As for the service -- a lot of Episcopal churches do Communion every Sunday. Trinity has a weekly communion at 9:00, but their principal 11:15 service is Morning Prayer on all but the 1st Sunday of the month. One of the things I'd like to find out is the rationale for doing Morning Prayer vs. Holy Eucharist as a Sunday service.

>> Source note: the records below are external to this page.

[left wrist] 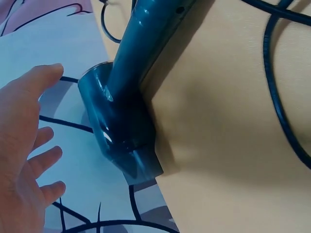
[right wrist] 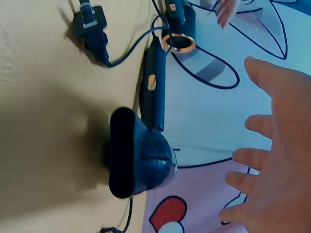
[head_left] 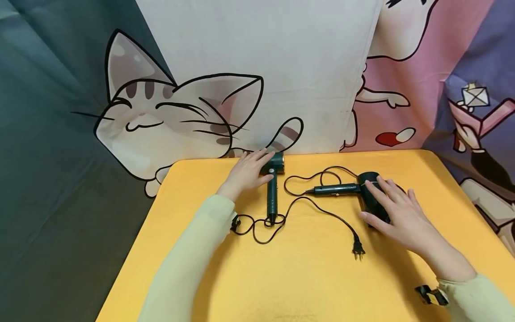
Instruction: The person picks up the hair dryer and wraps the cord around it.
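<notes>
Two dark green hair dryers lie on the yellow table (head_left: 306, 277). At the back edge is the left hair dryer (head_left: 272, 194), its handle pointing toward me. My left hand (head_left: 246, 174) is over its head with fingers spread; the left wrist view shows a gap between that hand (left wrist: 22, 155) and the dryer (left wrist: 126, 126). The right hair dryer (head_left: 338, 190) lies with its handle to the left and a flat nozzle (right wrist: 122, 153) on its head. Above that head hovers my right hand (head_left: 402, 219), fingers spread, partly hiding it. Neither hand holds anything.
Thin black cords (head_left: 318, 205) loop between the dryers, and a two-pin plug (head_left: 358, 247) lies in front of the right one. Behind the table hangs a cloth (head_left: 306, 58) with cartoon cats. A small black device (head_left: 431, 295) sits by the right sleeve.
</notes>
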The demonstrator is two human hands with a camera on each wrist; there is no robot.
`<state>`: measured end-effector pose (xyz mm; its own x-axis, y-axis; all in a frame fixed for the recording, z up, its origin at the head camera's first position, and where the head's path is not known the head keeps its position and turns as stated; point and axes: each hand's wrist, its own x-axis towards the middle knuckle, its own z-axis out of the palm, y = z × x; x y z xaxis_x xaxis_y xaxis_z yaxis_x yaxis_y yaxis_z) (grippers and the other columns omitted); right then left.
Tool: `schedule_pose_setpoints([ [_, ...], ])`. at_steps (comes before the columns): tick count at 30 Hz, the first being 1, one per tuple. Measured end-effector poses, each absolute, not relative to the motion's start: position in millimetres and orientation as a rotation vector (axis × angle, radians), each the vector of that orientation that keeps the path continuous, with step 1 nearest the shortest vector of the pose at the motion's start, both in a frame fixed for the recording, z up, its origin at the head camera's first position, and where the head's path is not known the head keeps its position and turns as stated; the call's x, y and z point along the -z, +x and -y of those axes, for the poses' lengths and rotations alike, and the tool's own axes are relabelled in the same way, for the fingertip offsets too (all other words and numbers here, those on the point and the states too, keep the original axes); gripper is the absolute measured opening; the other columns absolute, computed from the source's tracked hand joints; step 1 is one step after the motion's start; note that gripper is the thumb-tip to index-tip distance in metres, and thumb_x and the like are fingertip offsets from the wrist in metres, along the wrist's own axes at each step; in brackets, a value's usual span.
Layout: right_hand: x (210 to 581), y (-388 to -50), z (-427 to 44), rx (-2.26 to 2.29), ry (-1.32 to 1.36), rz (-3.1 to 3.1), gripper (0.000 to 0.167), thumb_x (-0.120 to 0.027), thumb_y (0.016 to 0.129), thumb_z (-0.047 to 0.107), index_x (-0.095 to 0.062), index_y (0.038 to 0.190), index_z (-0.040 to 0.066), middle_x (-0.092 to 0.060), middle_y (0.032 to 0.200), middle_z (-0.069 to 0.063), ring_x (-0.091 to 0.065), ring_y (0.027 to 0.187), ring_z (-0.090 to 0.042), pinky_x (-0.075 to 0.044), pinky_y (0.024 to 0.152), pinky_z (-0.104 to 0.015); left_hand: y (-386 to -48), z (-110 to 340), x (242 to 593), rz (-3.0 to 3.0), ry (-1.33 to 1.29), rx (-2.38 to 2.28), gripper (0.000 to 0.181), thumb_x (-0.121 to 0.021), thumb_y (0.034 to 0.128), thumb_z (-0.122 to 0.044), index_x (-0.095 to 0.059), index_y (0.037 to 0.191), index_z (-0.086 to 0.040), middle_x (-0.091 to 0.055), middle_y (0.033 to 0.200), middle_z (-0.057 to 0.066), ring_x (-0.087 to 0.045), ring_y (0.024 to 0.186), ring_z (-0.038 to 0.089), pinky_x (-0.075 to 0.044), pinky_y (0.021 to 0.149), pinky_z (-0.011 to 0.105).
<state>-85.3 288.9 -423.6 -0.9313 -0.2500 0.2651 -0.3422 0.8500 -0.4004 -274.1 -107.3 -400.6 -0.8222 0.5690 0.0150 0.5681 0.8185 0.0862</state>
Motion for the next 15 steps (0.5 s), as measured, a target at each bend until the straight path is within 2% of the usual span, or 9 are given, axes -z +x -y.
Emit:
schedule_pose_setpoints([
  [6,428,-86,-279,-0.656,0.505,2.801,0.086,-0.076,0.099,0.041,-0.032,0.170,0.019,-0.029,0.171,-0.028,-0.021,0.159,-0.049,0.003,0.125,-0.072,-288,89,401,-2.968,0.927,-0.059,0.076,-0.062,0.1067,-0.049,-0.029,0.171,-0.026,-0.028,0.176,0.007,-0.031,0.160,0.033,-0.018,0.130,0.056],
  [15,428,-87,-260,-0.684,0.542,2.807,0.083,-0.075,0.099,0.042,-0.036,0.168,0.018,-0.029,0.173,-0.022,-0.029,0.156,-0.051,-0.003,0.126,-0.071,-303,73,408,-2.944,0.871,0.013,0.078,-0.062,0.1062,-0.051,-0.026,0.171,-0.026,-0.028,0.175,0.008,-0.029,0.161,0.030,-0.018,0.130,0.057],
])
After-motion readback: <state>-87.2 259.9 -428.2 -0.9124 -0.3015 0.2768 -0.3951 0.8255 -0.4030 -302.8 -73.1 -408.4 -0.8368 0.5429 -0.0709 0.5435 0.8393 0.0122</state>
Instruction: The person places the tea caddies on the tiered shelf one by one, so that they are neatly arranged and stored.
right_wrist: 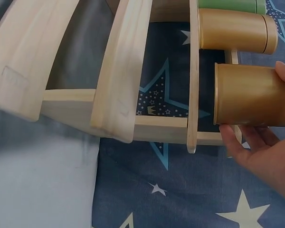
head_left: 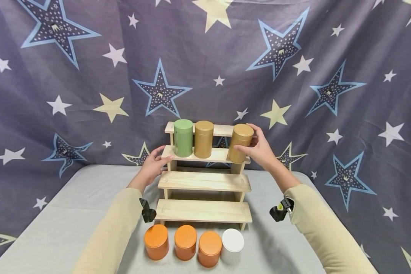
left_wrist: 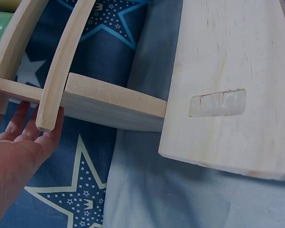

The full Episcopalian Morning Prayer is considerably more involved, and richer, than the brief service customary at Harvard. (I would not be surprised if Harvard's Morning Prayers were much more extensive than the current 15 minutes in days of yore when attendance was compulsory.) Early in the service I was surprised that the entire congregation was asked to sing the plainchant canticle with the choir -- it's so easy to trip over the words or move incorrectly when not on the reciting tone. The canticle was followed by a spoken psalm and two Scripture lessons, with an anthem after each lesson. These were the Magnificat and Nunc Dimmitis in Bb of Stanford (pretty -- in UChoir we almost never get to sing Magnificats). During the Nunc I was surprised to see a woman in the front of the sanctuary waving a kite mounted to a pole; this was apparently the signal for the children in the congregation to assemble downstairs for the childrens' sermon.

The preacher's text this morning was the baptism of Christ, according to Luke. The preacher spoke about the imago Dei, our recognition of that through Baptism, and of the need to be listening to God's call in our lives -- a focused and relatively concise sermon. Following the sermon there was another anthem during the offertory, the "Three Kings" of Cornelius, the one with the bass solo over a serene "Wie schon leuchtet der Morgenstern." The service concluded with the usual blessing and hymn, and a choral benediction.

I stopped by the Welcome Table in the church foyer after the postlude (Buxtehude, Praludium in F). The lady there happened to be a convert from Catholicism, as well. She invited me downstairs for the coffee hour, where I chatted with a couple of people. It seemed relatively friendly for a large church, and certainly way more so than most Catholic churches. I could definitely see myself coming back.

Date: 2010-01-11 12:13 am (UTC)
From: [identity profile] rose_garden.livejournal.com
A focused and concise sermon sounds good!

It all sounds quite nice to me, though I'm afraid I don't know the liturgy so of course I don't have any idea what the Morning Prayer involves.